Не последнюю роль в этом «психиатрическом» совершенстве описания припадков, по-видимому, сыграли наблюдения за эпилептиками и беседы с ними. Хотя нам не встретились прямые упоминания об этом, но приведенное ниже описание внешнего впечатления от припадков в романе «Идиот» свидетельствует о том, что Достоевский внимательно и заинтересованно наблюдал припадки: «Известно, что припадки эпилепсии, собственно сама падучая, приходят мгновенно. В это мгновение вдруг чрезвычайно искажается лицо, особенно взгляд. Конвульсии и судороги овладевают всем телом и всеми чертами лица. Страшный, невообразимый и ни на что не похожий вопль вырывается из груди; в этом вопле вдруг исчезает как бы все человеческое, и никак невозможно, по крайней мере очень трудно, наблюдателю вообразить и допустить, что это кричит этот же самый человек. Представляется даже, что кричит как бы кто-то другой, находящийся внутри этого человека.

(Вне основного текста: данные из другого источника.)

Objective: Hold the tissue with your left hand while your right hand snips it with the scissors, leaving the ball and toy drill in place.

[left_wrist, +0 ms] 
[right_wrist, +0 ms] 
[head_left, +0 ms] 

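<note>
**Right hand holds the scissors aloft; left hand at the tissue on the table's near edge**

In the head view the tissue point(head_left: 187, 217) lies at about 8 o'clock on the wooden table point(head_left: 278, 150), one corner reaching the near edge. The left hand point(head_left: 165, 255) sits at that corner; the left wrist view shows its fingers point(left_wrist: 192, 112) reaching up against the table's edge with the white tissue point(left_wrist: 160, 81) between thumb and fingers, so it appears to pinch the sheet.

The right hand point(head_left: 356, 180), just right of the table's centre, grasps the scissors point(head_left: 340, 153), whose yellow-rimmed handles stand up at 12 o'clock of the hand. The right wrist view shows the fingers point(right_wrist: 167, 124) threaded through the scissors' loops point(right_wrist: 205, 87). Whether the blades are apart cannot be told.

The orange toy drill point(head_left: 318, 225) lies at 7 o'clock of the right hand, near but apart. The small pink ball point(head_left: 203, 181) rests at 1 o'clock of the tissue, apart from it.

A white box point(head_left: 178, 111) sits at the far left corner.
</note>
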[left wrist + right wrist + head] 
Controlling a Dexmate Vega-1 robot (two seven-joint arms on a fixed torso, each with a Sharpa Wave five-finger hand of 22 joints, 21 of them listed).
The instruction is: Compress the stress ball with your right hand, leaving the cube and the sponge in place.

Многие, по крайней мере, изъясняли так свое впечатление, на многих же вид человека в падучей производил решительный и невыносимый ужас, имеющий в себе даже нечто мистическое» (8; 195).

И эту внешнюю картину припадка Мышкина Достоевский предваряет описанием потока угасающего сознания, в котором испытанное им самим и прочитанное в литературе объединяется и усиливается его воображением, формируя поэтический образ. Достоевскому представлялось, что не только у Мышкина, но и перед ним самим вдруг как бы что-то разворачивалось, и необычайный внутренний свет озарял его душу.

Вместе с тем клиническая точность и совершенство в описании припадков и переживаний эпилептиков сопровождается в романах Достоевского нетипичностью их характеров. Психиатр Т. Я. Хвильвицкий считал, что типы характеров Мышкина и Кириллова не соответствуют образцам клинических наблюдений за эпилепсией. Выдающаяся сценическая интерпретация князя Мышкина Иннокентием Смоктуновским в спектакле БДТ им. А. М. Горького была лишена какого-либо сходства с эпилептическим характером, и это не только не мешало, но и способствовало силе идейно-эстетического воздействия. Образ князя-Христа, соразмерный Дон Кихоту Ламанчскому, не нуждался в эпилептической характерологии. Сам стиль прозы Достоевского с присущими ему цельностью, динамизмом и художественной лаконичностью диаметрально противоположен образцам письменного выражения мыслей больными эпилепсией. Последним свойственны излишняя детализация, вязкость (топтание на одном месте), скольжение по поверхности фактов, отсутствие цельности в описаниях. Все это еще раз убеждает нас в том, что Достоевский не страдал наследственной эпилепсией.